> [Problem requirements] How many lines in the records below contain the word "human"? Give only the number.

*** Exercise materials ***

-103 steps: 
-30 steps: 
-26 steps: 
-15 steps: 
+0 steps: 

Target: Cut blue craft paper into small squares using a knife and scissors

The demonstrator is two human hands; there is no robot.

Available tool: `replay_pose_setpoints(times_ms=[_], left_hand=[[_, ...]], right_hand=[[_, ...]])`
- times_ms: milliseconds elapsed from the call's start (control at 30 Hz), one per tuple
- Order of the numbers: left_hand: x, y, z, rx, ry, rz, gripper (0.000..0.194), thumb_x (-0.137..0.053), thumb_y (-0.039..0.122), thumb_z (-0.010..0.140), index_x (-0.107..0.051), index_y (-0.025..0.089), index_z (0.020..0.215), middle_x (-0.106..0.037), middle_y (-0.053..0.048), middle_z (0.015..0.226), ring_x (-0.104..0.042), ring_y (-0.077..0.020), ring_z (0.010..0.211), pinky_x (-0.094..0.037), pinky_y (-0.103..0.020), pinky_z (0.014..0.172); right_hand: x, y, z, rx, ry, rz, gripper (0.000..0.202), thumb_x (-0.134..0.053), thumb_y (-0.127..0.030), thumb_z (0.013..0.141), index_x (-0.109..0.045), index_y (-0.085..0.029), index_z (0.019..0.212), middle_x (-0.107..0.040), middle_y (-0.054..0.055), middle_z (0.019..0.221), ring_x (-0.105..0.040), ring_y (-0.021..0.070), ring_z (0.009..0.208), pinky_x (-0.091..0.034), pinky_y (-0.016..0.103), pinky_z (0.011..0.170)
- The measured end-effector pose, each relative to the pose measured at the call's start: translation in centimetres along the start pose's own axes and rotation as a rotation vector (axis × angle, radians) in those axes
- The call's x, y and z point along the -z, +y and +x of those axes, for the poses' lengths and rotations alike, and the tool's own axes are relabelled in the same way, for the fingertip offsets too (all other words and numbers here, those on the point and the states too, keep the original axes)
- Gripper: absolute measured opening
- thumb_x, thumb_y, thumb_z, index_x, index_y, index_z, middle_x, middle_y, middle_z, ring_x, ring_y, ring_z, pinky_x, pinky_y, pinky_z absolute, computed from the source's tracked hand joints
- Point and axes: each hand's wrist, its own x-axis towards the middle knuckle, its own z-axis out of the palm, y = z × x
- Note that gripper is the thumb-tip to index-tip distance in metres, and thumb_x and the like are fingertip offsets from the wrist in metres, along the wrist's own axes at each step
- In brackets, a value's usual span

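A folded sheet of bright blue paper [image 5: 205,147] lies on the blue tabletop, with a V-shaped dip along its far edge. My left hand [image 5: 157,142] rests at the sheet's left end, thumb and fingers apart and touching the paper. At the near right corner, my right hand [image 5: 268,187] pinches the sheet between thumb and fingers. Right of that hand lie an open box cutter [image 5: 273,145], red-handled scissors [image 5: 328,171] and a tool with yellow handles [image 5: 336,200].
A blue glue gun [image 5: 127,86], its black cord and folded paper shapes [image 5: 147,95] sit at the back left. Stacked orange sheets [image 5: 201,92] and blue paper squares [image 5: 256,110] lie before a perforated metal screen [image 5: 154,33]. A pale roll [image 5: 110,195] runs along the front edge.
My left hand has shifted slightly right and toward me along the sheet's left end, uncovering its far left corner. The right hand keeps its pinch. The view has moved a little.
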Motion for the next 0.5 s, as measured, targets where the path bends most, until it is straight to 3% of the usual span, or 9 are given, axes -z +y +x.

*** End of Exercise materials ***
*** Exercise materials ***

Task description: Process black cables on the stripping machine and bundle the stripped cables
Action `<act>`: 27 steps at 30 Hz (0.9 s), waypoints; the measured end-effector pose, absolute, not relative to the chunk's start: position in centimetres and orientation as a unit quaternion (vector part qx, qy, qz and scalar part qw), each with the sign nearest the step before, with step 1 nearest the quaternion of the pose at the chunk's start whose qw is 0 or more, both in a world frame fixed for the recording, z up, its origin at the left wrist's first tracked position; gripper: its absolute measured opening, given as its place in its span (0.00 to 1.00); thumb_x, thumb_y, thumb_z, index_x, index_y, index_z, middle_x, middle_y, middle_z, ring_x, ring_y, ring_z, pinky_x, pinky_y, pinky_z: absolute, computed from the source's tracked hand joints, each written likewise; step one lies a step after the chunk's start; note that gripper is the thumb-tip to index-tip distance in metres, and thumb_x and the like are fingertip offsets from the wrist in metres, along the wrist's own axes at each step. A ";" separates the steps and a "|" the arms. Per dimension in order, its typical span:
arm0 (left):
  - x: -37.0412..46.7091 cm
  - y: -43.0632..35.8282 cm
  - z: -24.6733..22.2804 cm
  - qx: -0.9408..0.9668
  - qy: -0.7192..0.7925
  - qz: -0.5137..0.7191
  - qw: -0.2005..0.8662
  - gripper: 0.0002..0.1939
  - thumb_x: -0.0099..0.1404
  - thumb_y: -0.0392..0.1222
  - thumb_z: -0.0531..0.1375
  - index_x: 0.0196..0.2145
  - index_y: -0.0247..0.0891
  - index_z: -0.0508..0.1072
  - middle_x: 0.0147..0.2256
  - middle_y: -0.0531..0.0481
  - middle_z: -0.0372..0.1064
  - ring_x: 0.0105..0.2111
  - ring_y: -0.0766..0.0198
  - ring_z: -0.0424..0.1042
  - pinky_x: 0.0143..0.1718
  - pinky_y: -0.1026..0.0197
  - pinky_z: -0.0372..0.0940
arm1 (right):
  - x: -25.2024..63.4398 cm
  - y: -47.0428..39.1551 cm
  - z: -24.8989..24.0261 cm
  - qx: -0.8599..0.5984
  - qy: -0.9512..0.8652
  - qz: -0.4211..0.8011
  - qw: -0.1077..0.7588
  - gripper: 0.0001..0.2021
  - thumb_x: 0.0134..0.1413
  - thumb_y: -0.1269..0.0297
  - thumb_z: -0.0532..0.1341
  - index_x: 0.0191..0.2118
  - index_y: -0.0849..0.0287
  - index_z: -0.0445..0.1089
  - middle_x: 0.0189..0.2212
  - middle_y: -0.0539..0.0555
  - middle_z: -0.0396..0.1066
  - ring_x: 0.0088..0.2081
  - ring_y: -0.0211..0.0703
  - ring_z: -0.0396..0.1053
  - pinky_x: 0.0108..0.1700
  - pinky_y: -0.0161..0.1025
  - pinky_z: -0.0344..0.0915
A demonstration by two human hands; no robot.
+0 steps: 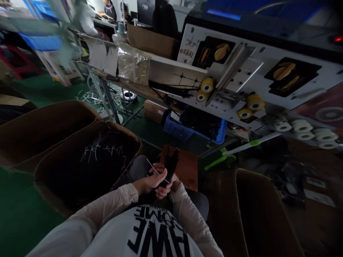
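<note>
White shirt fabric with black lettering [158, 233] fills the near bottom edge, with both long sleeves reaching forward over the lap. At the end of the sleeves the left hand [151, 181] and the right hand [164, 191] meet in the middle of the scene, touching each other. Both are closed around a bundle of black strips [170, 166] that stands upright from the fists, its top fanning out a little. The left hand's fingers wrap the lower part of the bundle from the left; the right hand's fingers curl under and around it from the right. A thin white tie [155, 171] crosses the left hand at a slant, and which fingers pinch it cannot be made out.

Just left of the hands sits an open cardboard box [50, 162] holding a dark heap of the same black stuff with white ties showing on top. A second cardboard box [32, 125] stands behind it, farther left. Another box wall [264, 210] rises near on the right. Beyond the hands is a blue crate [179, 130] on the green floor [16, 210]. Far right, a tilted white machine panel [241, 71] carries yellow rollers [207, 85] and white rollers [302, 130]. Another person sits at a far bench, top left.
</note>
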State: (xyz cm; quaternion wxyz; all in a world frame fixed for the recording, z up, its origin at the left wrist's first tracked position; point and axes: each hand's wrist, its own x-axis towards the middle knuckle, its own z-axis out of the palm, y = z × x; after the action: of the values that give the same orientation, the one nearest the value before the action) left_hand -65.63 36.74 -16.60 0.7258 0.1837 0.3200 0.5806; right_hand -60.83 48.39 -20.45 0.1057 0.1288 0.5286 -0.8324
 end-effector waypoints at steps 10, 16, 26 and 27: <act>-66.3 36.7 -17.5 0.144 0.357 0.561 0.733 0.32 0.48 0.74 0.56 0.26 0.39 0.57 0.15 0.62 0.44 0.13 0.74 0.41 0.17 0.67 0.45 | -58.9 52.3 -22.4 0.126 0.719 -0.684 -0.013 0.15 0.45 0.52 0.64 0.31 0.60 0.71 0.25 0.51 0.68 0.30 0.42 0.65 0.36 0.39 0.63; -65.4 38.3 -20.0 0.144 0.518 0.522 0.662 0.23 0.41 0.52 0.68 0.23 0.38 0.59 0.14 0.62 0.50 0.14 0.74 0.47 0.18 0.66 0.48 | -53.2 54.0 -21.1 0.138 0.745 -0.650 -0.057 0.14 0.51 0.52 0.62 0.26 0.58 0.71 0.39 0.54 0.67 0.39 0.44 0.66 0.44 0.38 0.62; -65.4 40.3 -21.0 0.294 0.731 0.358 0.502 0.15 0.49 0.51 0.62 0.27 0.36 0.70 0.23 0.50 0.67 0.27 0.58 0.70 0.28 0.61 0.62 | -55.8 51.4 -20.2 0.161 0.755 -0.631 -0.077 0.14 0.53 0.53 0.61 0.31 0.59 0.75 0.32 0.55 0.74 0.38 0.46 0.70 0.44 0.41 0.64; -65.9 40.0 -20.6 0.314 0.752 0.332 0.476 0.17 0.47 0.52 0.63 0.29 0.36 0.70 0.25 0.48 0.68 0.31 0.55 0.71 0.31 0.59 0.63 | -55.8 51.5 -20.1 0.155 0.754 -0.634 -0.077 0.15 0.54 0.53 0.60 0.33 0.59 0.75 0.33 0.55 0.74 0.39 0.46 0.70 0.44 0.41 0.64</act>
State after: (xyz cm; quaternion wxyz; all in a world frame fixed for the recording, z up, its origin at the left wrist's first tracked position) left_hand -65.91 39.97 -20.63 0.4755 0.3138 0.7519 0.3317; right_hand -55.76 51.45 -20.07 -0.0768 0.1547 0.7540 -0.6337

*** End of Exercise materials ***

> [Answer below] 2